In the first embodiment, the example in which the inspection operation is interrupted has been described. In the present embodiment, an example in which the inspection operation is not started will be described. The configuration of the elevator apparatus in the present embodiment is the same as the configuration shown in FIGS.

  Hereinafter, the operation after the occurrence of the earthquake will be described with reference to FIGS. FIG. 5 is a flowchart showing an example of the operation of the elevator apparatus according to Embodiment 2 of the present invention.

  The process of S301 is the same as the process of S101. After receiving the earthquake detection information from the earthquake detector 12, it is determined whether or not to start the inspection operation (S302). The determination in S302 is performed, for example, after the seismic control operation is completed. When the earthquake control operation is not performed, the determination in S302 is performed, for example, after a predetermined time has elapsed since the occurrence of the earthquake.
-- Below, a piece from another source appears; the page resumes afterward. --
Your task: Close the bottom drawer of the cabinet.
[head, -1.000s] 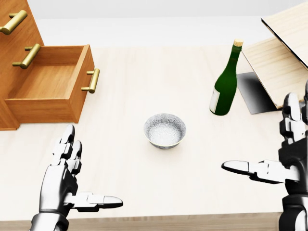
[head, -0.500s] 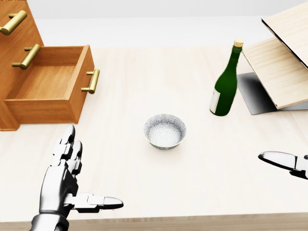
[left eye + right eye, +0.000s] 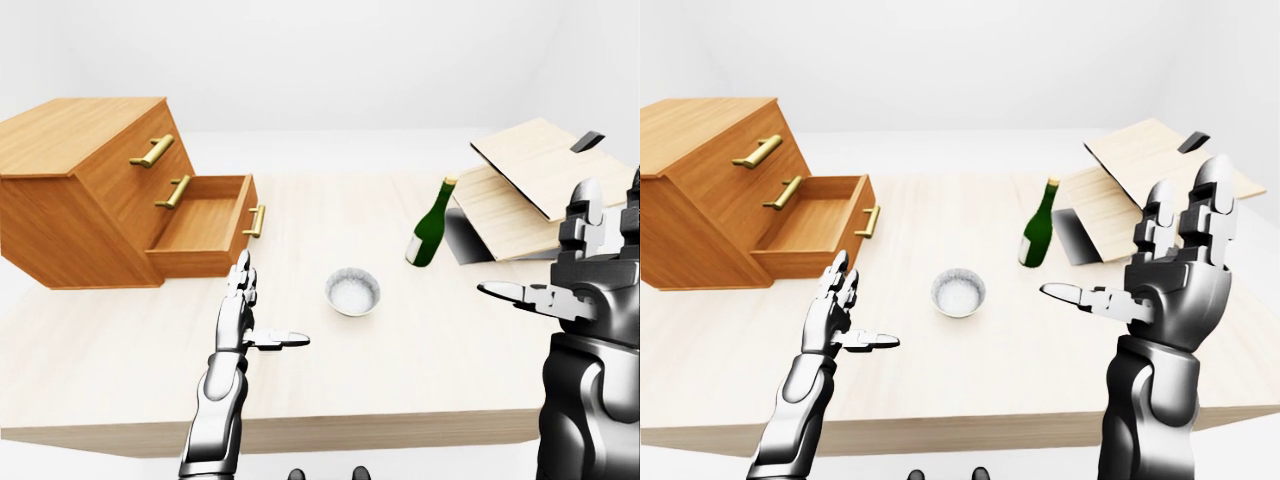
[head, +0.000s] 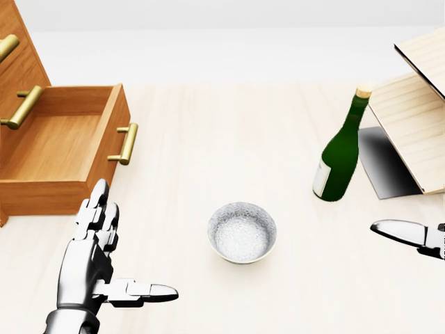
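Observation:
A wooden cabinet [image 3: 80, 200] stands on the table at the left of the left-eye view. Its bottom drawer [image 4: 59, 149] is pulled out and shows nothing inside; a brass handle [image 4: 125, 144] sits on its front. Two upper handles [image 3: 152, 151] mark drawers that are pushed in. My left hand [image 4: 128, 247] is open, fingers pointing up and thumb out to the right, below the drawer's front and apart from it. My right hand [image 3: 1130, 245] is open and raised at the right, far from the cabinet; only its thumb [image 4: 400, 232] shows in the head view.
A grey bowl [image 4: 241, 233] sits mid-table, right of my left hand. A green bottle [image 4: 341, 149] stands upright further right. Beside it, a light wooden box with a raised lid [image 3: 535, 185] fills the right edge. The table's near edge [image 3: 300, 430] runs below my hands.
The head view has shifted: cabinet, bowl and bottle all sit lower in the picture, so the camera moved. My right hand left that view except for its thumb. The left hand holds its pose.

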You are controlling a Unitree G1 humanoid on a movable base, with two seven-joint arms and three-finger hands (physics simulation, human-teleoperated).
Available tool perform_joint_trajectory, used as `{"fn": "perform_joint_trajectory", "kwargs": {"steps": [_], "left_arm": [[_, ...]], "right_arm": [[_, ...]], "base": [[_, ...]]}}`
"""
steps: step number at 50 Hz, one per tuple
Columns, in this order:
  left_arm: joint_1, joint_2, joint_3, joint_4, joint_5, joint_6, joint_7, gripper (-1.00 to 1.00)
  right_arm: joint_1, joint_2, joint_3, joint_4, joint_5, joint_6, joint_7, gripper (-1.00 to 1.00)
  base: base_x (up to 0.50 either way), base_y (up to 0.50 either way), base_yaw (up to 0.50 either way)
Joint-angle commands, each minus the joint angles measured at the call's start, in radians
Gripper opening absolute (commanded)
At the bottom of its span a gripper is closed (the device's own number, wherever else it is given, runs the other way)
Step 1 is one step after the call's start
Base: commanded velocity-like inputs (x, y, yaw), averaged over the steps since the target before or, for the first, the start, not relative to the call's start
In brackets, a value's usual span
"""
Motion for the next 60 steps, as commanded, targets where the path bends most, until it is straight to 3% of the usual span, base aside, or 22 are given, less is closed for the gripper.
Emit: {"fn": "perform_joint_trajectory", "kwargs": {"steps": [1,15,25,31,34,44,49,60], "left_arm": [[0.004,-0.001,-0.003,-0.003,0.001,-0.001,0.000,1.00],[0.001,-0.002,-0.006,0.015,0.003,-0.014,-0.001,1.00],[-0.008,0.001,0.001,0.024,-0.001,-0.008,-0.001,1.00],[-0.023,0.002,0.004,0.090,0.006,-0.049,0.000,1.00],[-0.040,0.007,0.012,0.104,0.003,-0.045,0.001,1.00],[-0.265,0.043,0.057,0.352,-0.004,-0.051,0.057,1.00],[-0.433,0.058,0.055,0.541,-0.002,-0.051,0.076,1.00],[-0.611,0.084,0.065,0.908,-0.003,-0.051,0.093,1.00]], "right_arm": [[0.003,0.003,0.007,-0.001,-0.008,0.000,0.007,1.00],[0.003,0.004,0.007,0.001,-0.010,0.000,0.012,1.00],[0.012,0.012,0.008,-0.010,-0.007,0.000,0.011,1.00],[0.014,0.013,0.008,-0.010,-0.005,0.000,0.013,1.00],[0.013,0.012,0.009,-0.009,-0.005,0.000,0.012,1.00],[0.015,0.015,0.018,-0.017,-0.008,0.000,0.016,1.00],[0.015,0.015,0.018,-0.029,-0.006,0.000,0.018,1.00],[0.012,0.015,0.019,-0.029,-0.004,0.000,0.020,1.00]], "base": [[0.31,0.00,0.00],[0.31,0.00,0.00],[0.10,0.00,0.00],[0.00,0.00,0.00],[0.00,0.00,0.00],[0.00,0.00,0.00],[0.00,0.00,0.00],[0.00,0.00,0.00]]}}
  The operation control unit 18 starts the inspection operation based on data indicating the state of the elevator (hereinafter referred to as “state data”). Various information is acquired as state data after the occurrence of the earthquake. The state data includes, for example, information on the loading load detected by the scale device 17, information indicating the open / closed state of the door, and information indicating the operating state of the safety device. A part of the exemplified information may be adopted as the state data. Information other than the above-described information may be adopted as the state data.

  For example, when it is detected that a passenger is on the car 1, the inspection operation is not started (No in S302). As another example, when it is detected that the safety device has been operated, the inspection operation is not started (No in S302). The operation control unit 18 starts the inspection operation when the state in which the inspection operation cannot be performed is not detected (Yes in S302) (S303).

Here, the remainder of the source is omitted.